Imagining episode 5.5

It makes sense that the show would want to avoid an episode that took place in the middle of the 10-year time jump; it would've made the switch in actors (already a bold choice) far more jarring. However, one really can't help but wish they'd had another episode covering the immediate aftermath of the wedding. The show could've centered the episode around the conflict within the Targaryan family over what to do with Criston Cole. They could've shown more of the growing rift between Alicent and Rhaenyra through this conflict, as well as reaffirmed Viserys' general ineffectiveness, which would've allowed him to let this feud remain undealt with for 10 years.

This also would've given us the chance to see the beginning of Harwin and Rhaenyra's relationship, as well as Daemon and Laena's engagement. It wouldn't have been a lot, but it'd have been enough to give the developments in last night's episode more weight than they ended up having.
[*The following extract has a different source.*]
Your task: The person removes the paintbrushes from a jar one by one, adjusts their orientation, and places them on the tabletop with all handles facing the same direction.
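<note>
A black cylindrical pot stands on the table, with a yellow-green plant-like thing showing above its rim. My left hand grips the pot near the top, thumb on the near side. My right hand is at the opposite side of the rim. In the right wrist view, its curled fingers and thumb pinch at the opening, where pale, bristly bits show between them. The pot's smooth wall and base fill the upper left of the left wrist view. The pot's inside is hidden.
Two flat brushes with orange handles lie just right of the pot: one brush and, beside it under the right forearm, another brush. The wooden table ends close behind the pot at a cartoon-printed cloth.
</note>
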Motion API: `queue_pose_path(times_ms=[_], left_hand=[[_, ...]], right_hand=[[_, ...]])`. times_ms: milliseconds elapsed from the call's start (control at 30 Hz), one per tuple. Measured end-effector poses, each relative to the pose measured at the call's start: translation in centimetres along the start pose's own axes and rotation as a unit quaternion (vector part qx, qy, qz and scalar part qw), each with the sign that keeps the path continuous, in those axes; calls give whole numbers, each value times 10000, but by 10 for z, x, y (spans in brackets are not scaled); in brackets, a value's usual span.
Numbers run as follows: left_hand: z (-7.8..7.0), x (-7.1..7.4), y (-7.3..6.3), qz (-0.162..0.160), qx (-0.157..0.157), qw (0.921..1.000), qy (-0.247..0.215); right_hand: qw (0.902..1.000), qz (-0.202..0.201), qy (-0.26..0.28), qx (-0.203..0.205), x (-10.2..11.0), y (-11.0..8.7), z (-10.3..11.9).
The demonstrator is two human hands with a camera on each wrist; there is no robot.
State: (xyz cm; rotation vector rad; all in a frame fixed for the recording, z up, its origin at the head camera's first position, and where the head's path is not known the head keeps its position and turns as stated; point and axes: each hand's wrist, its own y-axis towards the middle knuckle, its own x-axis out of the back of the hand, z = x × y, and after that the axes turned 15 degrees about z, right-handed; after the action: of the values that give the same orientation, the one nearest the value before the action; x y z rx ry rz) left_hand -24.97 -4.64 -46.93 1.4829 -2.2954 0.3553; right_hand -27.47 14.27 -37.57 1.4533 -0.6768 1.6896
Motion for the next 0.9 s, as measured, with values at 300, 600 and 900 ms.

In terms of making us care about Laena and Harwin before they died, just one more episode could've done wonders.

Not a dealbreaker though

It's not that this time jump has ruined "House of the Dragon" or anything, or that the show's general approach doesn't have its upsides. There is something refreshing about a TV show that's so comfortable with skipping through time, allowing important events to happen between episodes and letting the audience fill in those gaps on their own. It really helps to create that feeling all shows reach for, that these characters don't just stop existing when the camera's not on them. They live full, complicated lives, and all we see of them are these little snapshots into the most eventful periods of those lives.

And yet, one can't help but wish the show would slow down at least a little bit. The reason the fourth episode was so good was precisely because of its willingness to focus on a (seemingly) low-stakes night in Rhaenyra's life. Showing a disguised Rhaenyra taking the time to watch and react to a nighttime play in King's Landing wasn't strictly necessary for the plot, but it was a fun moment that helped make her feel a little more familiar. 

Little moments likes these were all over the place in "Lost." Sawyer drinking beer with a Dharma skeleton wasn't necessary for the plot either, but it was just one of the many moments that made us care about the character more than you would in a typical TV show. "House of the Dragon" is still a good show, but like many modern shows with only eight to 10 episode seasons, it might be better if it had a little more time to breathe.